:: SUPPLIED DATA ::
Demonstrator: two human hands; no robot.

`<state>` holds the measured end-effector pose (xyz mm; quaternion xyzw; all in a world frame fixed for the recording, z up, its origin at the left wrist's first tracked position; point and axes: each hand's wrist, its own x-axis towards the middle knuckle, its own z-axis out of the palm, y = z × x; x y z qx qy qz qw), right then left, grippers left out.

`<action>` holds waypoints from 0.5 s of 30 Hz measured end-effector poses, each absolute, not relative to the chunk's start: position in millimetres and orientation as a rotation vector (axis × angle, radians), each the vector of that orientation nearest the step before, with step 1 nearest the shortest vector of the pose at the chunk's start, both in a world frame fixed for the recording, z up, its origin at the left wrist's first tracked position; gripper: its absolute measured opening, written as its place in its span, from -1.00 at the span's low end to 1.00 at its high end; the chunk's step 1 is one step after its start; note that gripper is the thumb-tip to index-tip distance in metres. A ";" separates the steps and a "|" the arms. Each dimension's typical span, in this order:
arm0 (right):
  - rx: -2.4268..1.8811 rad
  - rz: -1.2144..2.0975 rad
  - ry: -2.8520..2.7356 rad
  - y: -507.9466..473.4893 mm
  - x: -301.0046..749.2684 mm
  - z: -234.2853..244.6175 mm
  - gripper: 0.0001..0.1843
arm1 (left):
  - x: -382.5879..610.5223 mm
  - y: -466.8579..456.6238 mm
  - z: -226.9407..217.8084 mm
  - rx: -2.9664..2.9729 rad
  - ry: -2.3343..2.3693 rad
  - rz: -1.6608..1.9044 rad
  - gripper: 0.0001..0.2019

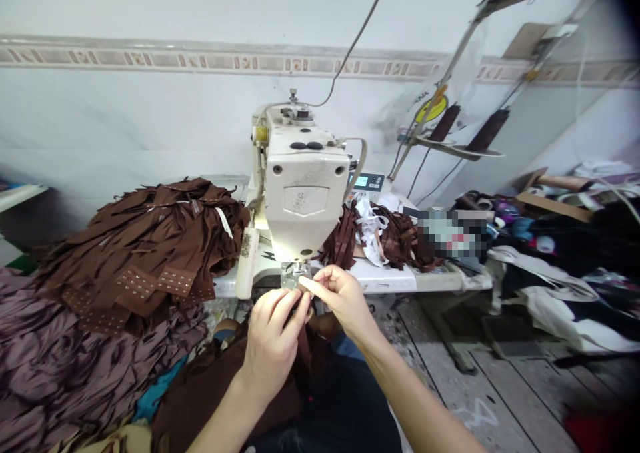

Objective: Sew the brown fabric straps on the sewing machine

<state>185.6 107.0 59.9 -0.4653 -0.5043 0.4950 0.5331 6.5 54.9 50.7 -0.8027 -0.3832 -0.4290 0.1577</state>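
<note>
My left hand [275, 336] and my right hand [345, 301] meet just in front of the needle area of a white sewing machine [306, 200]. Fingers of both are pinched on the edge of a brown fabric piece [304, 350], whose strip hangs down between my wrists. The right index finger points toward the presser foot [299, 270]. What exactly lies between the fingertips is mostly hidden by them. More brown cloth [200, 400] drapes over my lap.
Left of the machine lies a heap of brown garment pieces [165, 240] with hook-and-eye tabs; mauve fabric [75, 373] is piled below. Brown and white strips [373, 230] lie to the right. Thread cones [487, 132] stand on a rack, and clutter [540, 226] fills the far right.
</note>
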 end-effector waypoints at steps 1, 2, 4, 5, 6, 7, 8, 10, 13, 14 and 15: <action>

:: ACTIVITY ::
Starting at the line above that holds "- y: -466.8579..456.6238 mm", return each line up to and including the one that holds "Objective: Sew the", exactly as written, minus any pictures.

:: SOLUTION ::
  - y: -466.8579..456.6238 mm
  - z: -226.9407..217.8084 mm
  - rx: -2.9664..2.9729 rad
  - ry: -2.3343..2.3693 rad
  - rz: -1.6608..1.9044 rad
  - gripper: 0.0001..0.2019


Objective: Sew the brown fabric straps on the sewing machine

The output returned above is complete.